Monday 10 September 2012

Youth in Revolt

Youth in Revolt 

Director: Miguel Arteta.
Written By: Gustin Nash. 
Photography: Chuy Chávez.
Starring: Michael Cera, Portia Doubleday, Ray Liotta. 
Year: 2009.
Country: USA.

 After becoming a household name from the perfect but short lived FOX comedy, Arrested Development, and two of 2007's biggest films, Juno and Superbad, Canadian teen actor Michael Cera became typecast before you could even say Nick and Norah's Infinite Playlist. 

 When it was discovered that Chuy Chávez was releasing an adaptation of the C. D. Payne novel, Youth in Revolt, about a sixteen year old who creates a separate, evil, personality to impress a girl (Portia Doubleday), it seemed we where finally going to see another side of Michael Cera.   

 Nick Twisp (Cera) is sixteen, a geek and a virgin. Though not the traditional geek that's into Magic the Gathering and Superman, but a more new age geek that's into Jean-Luc Godard and Frank Sinatra, sometimes referred to as "Hipster Geeks" which I object to, liking foreign language movies for their artistic value does not make you a hipster. But I digress. When Nick discovers the charming francophile, Sheeni Saunders, he thinks that Nick Twisp isn't enough to win her heart, so he invents himself an evil alter-ego called François Dillinger. The evil François Dillinger isn't much different from the feeble and awkward Nick Twisp, he just has a pencil moustache and a cigarette. Which is fine, it adds comic value and I like Michael Cera so it's okay, it just doesn't do any favours for his career. 

There are some laugh out loud moments in Youth in Revolt, but it falls short of passing the six laugh test for comedies. Youth in Revolt had the potential to be a film for a generation, but instead it will become forgotten in time. It's inspired me to read the book but I can't see me myself ever watching the film again.     
           
 Score: 3/5 

Sunday 2 September 2012

The Town


The Town

Director: Ben Affleck.
Written By: Ben Affleck, Peter Craig and Aaron Stockard.
Photography: Robert Elswit
Starring: Ben Affleck, Jeremy Renner and Rebecca Hall
Year: 2010.
Country: USA.

  After directing his younger brother Casey in the superb Gone Baby Gone, Ben Affleck places himself in front of the Camera for his next directing venture, The Town. 

 The Town is a modern day bank heist movie with it's heart in bank heist movies of the past.

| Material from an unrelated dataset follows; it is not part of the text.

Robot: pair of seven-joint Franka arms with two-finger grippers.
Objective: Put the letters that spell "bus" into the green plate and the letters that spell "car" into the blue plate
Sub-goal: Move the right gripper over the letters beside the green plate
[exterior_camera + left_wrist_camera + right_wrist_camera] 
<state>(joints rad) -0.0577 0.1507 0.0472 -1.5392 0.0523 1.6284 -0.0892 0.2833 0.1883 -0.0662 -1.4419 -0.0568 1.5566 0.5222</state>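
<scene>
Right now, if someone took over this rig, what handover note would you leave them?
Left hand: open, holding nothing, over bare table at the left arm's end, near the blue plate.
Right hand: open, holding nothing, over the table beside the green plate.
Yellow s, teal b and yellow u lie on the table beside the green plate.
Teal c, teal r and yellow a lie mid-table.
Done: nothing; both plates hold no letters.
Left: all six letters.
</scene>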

It owes a debt to movies like Michael Mann's Heat. 

 The Town, which is Charlestown, Boston, a place infamous for it's history of Irish Mobs and high crime rates. Doug MacRay (Ben Affleck) leads a team of four which includes his amoral best friend, James Coughlin (Jeremy Renner). While robbing a bank Coughlin decided to kidnap the manager, Claire (Rebecca Hall), and leave her blindfolded on a beach. When MacRay runs into her in a laundromat,  he ultimately falls for her. Unaware that her new boyfriend is one of the men that robbed her bank, Claire is helping an FBI team, led by Mad Men's Jon Hamm hunt them down.

 Ben Affleck does a pretty good job of directing, there are the occasional and rare out-of-place arty moments where you think 'Ben, if you wanted to make an art film...' His acting was on-par, too; A lot of people claim to hate Ben Affleck's acting, which I've always found ridiculous. Affleck's nether a particularly good or bad actor, if you "Hate" him you must be really easily offended. 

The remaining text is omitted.